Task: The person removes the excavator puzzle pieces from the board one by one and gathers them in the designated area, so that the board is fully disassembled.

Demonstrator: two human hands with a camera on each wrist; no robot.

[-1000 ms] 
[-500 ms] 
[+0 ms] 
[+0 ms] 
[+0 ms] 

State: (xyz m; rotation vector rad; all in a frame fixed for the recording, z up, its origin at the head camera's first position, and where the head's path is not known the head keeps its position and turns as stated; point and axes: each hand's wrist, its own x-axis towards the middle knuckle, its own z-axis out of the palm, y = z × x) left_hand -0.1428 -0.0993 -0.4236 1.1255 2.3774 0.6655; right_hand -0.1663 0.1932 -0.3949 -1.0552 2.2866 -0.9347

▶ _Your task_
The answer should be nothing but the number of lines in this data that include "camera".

▶ _Your solution_
2